Could you filter the records below down to the lines that include the word "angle"?

• **DATASET EXTRACT**
════════

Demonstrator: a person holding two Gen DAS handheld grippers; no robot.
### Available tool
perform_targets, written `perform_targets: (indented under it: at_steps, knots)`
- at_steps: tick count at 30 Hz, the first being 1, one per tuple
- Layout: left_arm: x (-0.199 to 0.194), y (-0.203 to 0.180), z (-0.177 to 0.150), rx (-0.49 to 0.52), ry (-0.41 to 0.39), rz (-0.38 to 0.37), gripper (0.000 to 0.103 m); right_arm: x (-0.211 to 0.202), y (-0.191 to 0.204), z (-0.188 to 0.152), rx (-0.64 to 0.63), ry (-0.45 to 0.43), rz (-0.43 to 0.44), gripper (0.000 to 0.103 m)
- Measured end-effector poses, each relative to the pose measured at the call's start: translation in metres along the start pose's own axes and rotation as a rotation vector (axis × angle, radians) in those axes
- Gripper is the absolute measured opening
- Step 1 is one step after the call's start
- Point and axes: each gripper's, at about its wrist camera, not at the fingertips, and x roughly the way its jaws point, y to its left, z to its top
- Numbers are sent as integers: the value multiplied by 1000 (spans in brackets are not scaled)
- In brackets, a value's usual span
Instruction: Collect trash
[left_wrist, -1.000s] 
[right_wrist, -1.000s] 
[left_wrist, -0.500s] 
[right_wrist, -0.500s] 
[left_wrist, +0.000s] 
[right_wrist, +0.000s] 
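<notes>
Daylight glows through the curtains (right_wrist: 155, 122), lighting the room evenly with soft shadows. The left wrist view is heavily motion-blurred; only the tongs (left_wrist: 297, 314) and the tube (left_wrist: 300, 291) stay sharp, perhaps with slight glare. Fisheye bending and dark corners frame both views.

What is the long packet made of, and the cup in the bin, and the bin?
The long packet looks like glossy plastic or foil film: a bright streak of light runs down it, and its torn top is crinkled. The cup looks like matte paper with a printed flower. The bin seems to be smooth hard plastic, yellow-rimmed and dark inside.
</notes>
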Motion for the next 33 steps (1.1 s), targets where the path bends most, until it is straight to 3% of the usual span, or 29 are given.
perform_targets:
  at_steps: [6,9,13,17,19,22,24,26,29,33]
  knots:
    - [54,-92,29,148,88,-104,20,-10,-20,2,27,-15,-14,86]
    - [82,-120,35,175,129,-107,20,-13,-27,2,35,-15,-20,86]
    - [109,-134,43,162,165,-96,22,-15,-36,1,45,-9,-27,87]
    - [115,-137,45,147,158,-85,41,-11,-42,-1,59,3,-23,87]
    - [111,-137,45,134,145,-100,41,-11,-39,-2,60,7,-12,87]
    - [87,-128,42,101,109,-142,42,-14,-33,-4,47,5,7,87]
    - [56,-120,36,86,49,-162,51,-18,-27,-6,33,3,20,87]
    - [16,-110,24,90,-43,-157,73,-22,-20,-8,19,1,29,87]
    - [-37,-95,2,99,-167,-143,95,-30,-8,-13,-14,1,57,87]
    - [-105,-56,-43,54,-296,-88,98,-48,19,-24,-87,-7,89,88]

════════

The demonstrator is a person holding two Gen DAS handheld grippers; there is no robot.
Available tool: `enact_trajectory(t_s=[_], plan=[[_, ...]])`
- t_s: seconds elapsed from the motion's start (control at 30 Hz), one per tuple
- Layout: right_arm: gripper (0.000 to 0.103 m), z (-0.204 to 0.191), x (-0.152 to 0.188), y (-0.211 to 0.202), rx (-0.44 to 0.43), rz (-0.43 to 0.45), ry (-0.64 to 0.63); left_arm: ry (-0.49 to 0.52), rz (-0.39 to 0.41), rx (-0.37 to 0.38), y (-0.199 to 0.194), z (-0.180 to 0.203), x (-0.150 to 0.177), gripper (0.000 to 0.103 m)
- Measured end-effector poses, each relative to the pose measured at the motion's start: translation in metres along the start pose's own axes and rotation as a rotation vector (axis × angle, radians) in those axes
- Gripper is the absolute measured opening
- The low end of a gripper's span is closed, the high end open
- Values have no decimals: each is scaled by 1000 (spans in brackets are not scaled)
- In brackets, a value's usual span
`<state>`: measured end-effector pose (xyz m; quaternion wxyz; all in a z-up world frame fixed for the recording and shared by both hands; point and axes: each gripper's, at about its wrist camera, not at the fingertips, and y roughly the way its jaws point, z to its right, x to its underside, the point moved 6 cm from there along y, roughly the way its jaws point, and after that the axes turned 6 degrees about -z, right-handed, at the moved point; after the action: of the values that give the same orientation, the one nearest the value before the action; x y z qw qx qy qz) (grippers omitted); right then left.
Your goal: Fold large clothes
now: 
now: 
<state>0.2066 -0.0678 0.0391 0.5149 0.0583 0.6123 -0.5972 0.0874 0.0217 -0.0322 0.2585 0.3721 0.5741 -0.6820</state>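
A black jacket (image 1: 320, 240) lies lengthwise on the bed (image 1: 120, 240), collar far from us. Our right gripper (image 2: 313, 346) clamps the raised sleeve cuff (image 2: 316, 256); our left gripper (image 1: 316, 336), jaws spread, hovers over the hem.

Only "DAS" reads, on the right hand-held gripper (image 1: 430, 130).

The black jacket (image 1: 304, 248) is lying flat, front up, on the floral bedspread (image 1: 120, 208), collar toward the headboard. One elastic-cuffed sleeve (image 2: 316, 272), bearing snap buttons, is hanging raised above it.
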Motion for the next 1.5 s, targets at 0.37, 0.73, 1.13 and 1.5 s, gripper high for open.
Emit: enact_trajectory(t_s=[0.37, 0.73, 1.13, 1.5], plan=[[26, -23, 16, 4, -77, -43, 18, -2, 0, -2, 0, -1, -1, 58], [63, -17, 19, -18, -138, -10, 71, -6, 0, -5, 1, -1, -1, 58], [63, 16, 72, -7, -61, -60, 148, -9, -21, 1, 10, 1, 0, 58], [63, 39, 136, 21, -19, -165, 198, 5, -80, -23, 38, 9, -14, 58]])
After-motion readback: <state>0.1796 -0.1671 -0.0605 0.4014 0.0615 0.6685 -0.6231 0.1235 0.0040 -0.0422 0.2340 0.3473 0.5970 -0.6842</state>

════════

• **RESPONSE BOX**
- Measured end-effector poses, each relative to the pose measured at the call's start: translation in metres along the start pose's own axes and rotation as a rotation vector (axis × angle, radians) in those axes
- Measured end-effector poses, each relative to the pose measured at the motion's start: translation in metres along the start pose's own axes and rotation as a rotation vector (axis × angle, radians) in those axes

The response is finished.